“Il problema non è la plastica. È quale uso ne facciamo“. Il monito arriva dal capo della sezione Ambiente dell’Onu, Erik Solheim, in un rapporto delle Nazioni Unite che, in occasione della Giornata Mondiale dell’Ambiente, sottolinea come quella della lotta alla plastica nei mari sia una sfida di dimensioni “scoraggianti” per l’umanità. Stando agli ultimi dati, circa 5mila miliardi di sacchetti monouso vengono consumati ogni anno in tutto il mondo. Una montagna di plastica di cui solo una piccola percentuale viene riciclata.
Nel documento le Nazioni Unite osservano che, solo nell’ultimo anno, la produzione globale di plastica è stimata in 360 milioni di tonnellate. Secondo le previsioni dovrebbe raddoppiare nei prossimi 10-15 anni. I numeri elencati nel documento fanno tremare: 13 milioni di tonnellate di plastica disperse nell’oceano ogni anno, 17 milioni di barili di petrolio usati annualmente per la produzione di plastica, un milione di bottiglie di plastica acquistate ogni minuto, 100mila animali marini uccisi dalla plastica ogni 12 mesi. Il 50% delle materie plastiche di consumo è monouso. Il 10% di tutti i rifiuti generati dall’uomo è di plastica. “Dagli anni ’50 la produzione di plastica ha superato quella di quasi tutti gli altri materiali. I nostri oceani sono stati utilizzati come discarica, causando il soffocamento della vita marina e trasformando aree marine in ‘zuppa’ di plastica”, avverte Solheim nel rapporto. “In alcune città i rifiuti in plastica intasano le fogne, causando malattie. E se vengono ingeriti dal bestiame, finiscono per farsi strada nella catena alimentare”.
La maggior parte dei rifiuti in plastica è costituita da prodotti monouso: bottiglie, tappi, imballaggi per alimenti, coperchi e cannucce sono solo alcuni degli oggetti citati nel rapporto. Ma sono i sacchetti la prima voce dell’elenco: si stima che circa 5mila miliardi di sacchetti di plastica vengano consumati ogni anno in tutto il mondo, quasi 10 milioni al minuto. “Se fossero legati insieme, raggiungerebbero il diametro del pianeta sette volte ogni ora”, spiegano gli autori. Solo il 9% della plastica prodotta viene riciclata. Un po’ di più, il 12%, è incenerito. Il resto finisce in discariche, oceani, fiumi, dove ci metterà migliaia di anni per decomporsi. Nel frattempo, contamina suolo e acqua con microplastiche, alcune delle quali sono state trovate dagli studiosi anche nel sale da cucina. E le analisi dimostrano che il 90% dell’acqua in bottiglia e l’83% dell’acqua del rubinetto contengono particelle di plastica.
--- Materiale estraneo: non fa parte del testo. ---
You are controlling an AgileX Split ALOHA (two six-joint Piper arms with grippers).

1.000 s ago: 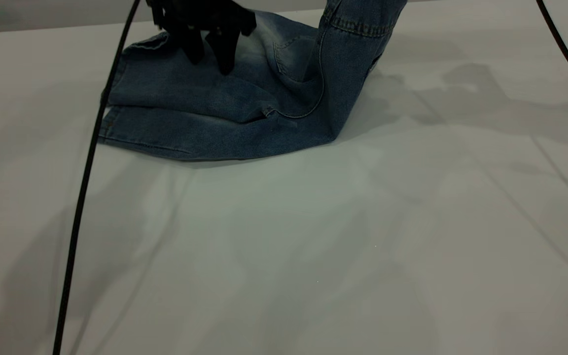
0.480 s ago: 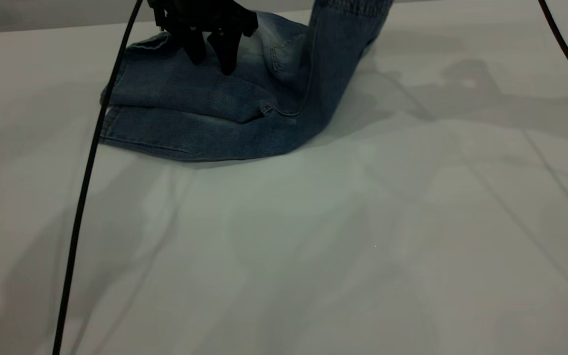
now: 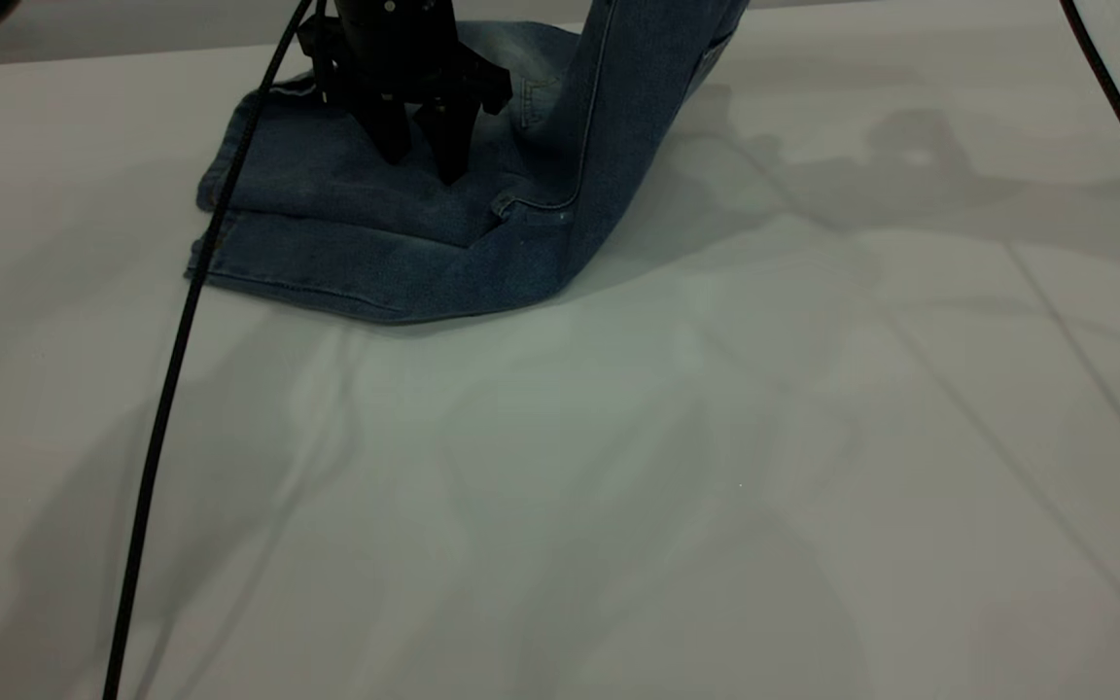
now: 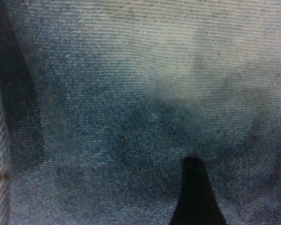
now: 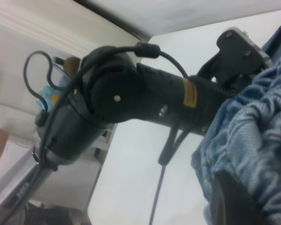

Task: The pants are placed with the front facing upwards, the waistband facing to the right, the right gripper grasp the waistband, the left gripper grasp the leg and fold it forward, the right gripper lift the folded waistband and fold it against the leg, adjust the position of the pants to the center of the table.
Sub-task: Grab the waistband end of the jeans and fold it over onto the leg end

L’Onu accoglie “con favore” l’avvio di una nuova fase di maggiore consapevolezza della portata del problema, rilevando che “oltre 60 Paesi hanno adottato politiche per ridurre l’inquinamento”. Ma questo non è sufficiente, secondo le Nazioni Unite, che chiedono una migliore gestione dei rifiuti, incentivi per incoraggiare i consumatori a cambiare le loro abitudini e fondi per la ricerca di materiali alternativi. “Abbiamo bisogno urgentemente di leadership e interventi da parte dei governi per far fronte alla crescente marea di materie plastiche”, afferma il rapporto. La stessa posizione è stata espressa dalle organizzazioni che fanno parte del movimento ‘Break Free From Plastic’ – che rappresenta più di 1.200 enti in tutto il mondo – che ha chiesto ai governi delle maggiori economie mondiali e alle grandi multinazionali di fare di più per arginare la marea di plastica. I nuovi dati raccolti attraverso le campagne di pulizia dei mari confermano che alcune delle più grandi corporation del mondo, tra cui Coca-Cola, Unilever, Nestlé e Procter & Gamble, contribuiscono in modo determinante al problema. “In tutto il mondo le persone stanno combattendo l’inquinamento a livello di comunità, ma la crisi che stiamo affrontando richiede una regolamentazione completa e un’azione delle società per superare immediatamente le plastiche monouso”, ha dichiarato Graham Forbes, attivista di Greenpeace e responsabile della campagna contro le plastiche della ong.